» **What you should do**
Could each record be restated word for word?

***** Raw data

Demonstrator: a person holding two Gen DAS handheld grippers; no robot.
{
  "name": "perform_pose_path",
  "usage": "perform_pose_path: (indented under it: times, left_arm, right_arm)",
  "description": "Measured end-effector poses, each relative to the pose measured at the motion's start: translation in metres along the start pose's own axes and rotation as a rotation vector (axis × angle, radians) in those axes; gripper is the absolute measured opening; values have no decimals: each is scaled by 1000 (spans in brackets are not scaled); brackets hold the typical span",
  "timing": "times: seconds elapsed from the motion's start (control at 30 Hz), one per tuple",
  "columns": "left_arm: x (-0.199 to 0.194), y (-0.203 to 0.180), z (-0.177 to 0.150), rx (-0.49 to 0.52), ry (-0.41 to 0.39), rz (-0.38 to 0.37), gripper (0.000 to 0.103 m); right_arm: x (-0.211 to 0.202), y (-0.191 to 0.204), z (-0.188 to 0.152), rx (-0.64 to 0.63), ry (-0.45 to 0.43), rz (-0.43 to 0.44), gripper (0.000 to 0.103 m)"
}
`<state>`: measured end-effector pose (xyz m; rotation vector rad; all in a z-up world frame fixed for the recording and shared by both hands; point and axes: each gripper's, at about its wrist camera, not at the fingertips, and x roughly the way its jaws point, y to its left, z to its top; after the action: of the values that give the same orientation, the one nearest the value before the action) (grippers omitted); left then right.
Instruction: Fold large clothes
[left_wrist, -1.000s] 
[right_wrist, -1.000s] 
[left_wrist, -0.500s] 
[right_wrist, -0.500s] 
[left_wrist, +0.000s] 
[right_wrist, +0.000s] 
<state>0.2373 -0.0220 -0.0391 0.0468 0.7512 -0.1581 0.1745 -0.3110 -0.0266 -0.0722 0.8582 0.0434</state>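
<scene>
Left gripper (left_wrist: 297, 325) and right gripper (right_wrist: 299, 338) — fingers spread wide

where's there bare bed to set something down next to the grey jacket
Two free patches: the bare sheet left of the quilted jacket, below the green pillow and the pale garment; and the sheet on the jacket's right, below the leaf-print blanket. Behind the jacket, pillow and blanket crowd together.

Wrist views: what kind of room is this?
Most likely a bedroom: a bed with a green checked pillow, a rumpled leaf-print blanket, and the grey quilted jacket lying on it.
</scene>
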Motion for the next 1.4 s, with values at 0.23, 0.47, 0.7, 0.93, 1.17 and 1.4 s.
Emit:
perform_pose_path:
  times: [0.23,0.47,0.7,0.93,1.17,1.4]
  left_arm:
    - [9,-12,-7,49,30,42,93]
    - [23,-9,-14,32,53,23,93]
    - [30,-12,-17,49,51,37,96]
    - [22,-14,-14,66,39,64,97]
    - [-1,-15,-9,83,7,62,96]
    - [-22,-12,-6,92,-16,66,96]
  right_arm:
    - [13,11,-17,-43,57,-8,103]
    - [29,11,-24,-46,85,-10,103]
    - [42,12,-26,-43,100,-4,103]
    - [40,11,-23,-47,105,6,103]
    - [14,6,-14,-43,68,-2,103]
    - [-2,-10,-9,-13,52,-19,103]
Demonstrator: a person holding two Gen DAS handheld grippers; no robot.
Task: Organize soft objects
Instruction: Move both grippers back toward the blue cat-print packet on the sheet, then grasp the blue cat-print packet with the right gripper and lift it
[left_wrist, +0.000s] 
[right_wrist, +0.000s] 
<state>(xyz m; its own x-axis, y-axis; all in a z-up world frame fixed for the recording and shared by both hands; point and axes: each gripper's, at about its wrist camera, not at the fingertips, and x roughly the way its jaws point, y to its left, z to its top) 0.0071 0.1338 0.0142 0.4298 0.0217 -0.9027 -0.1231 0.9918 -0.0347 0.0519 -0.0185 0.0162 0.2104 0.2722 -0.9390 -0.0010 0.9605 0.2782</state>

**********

» **Solution for this task**
Demonstrator: a person holding two Gen DAS handheld grippers; no robot.
{
  "name": "perform_pose_path",
  "usage": "perform_pose_path: (indented under it: times, left_arm, right_arm)",
  "description": "Measured end-effector poses, each relative to the pose measured at the motion's start: translation in metres along the start pose's own axes and rotation as a rotation vector (axis × angle, radians) in those axes; gripper is the absolute measured opening; values have no decimals: each is scaled by 1000 (spans in brackets are not scaled); brackets hold the typical span",
  "timing": "times: seconds elapsed from the motion's start (control at 30 Hz), one per tuple",
  "columns": "left_arm: x (-0.199 to 0.194), y (-0.203 to 0.180), z (-0.177 to 0.150), rx (-0.49 to 0.52), ry (-0.41 to 0.39), rz (-0.38 to 0.37), gripper (0.000 to 0.103 m); right_arm: x (-0.211 to 0.202), y (-0.191 to 0.204), z (-0.188 to 0.152), rx (-0.64 to 0.63), ry (-0.45 to 0.43), rz (-0.43 to 0.44), gripper (0.000 to 0.103 m)"
}
`<state>`: measured end-effector pose (xyz m; rotation vector rad; all in a z-up world frame fixed for the recording and shared by both hands; point and axes: each gripper's, at about its wrist camera, not at the fingertips, and x roughly the way its jaws point, y to its left, z to its top; after the action: of the values that give the same orientation, the one nearest the value before the action) (grippers omitted); left then right.
Instruction: Fold large clothes
[left_wrist, -1.000s] 
[right_wrist, -1.000s] 
[left_wrist, -0.500s] 
[right_wrist, -0.500s] 
[left_wrist, +0.000s] 
[right_wrist, +0.000s] 
<state>0.2373 -0.0220 -0.0391 0.0468 0.7512 -0.1581 0.1745 -0.3110 -0.0266 -0.0722 0.8582 0.0434</state>
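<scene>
Left gripper (left_wrist: 297, 325) and right gripper (right_wrist: 299, 338) — fingers spread wide

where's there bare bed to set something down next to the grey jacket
Two free patches: the bare sheet left of the quilted jacket, below the green pillow and the pale garment; and the sheet on the jacket's right, below the leaf-print blanket. Behind the jacket, pillow and blanket crowd together.

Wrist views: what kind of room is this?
Most likely a bedroom: a bed with a green checked pillow, a rumpled leaf-print blanket, and the grey quilted jacket lying on it.
</scene>
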Motion for the next 1.4 s, with values at 0.23, 0.47, 0.7, 0.93, 1.17 and 1.4 s.
Emit:
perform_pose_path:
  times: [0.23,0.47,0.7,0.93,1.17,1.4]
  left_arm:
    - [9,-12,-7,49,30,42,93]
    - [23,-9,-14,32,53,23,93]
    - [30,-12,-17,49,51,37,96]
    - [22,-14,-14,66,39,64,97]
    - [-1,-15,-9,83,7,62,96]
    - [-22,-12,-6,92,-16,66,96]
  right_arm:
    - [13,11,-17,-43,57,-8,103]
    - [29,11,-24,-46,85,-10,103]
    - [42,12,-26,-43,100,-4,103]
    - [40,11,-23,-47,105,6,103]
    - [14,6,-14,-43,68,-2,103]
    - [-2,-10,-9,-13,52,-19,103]
Demonstrator: a person holding two Gen DAS handheld grippers; no robot.
Task: Organize soft objects
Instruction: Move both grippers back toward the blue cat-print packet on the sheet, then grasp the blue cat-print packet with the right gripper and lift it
[left_wrist, +0.000s] 
[right_wrist, +0.000s] 
<state>(xyz m; its own x-axis, y-axis; all in a z-up world frame fixed for the recording and shared by both hands; point and axes: each gripper's, at about its wrist camera, not at the fingertips, and x roughly the way its jaws point, y to its left, z to its top) 0.0071 0.1338 0.0142 0.4298 0.0217 -0.9027 -0.1231 0.9918 -0.0347 0.0519 -0.0185 0.0162 0.2104 0.2722 -0.9390 -0.0010 0.9605 0.2782</state>

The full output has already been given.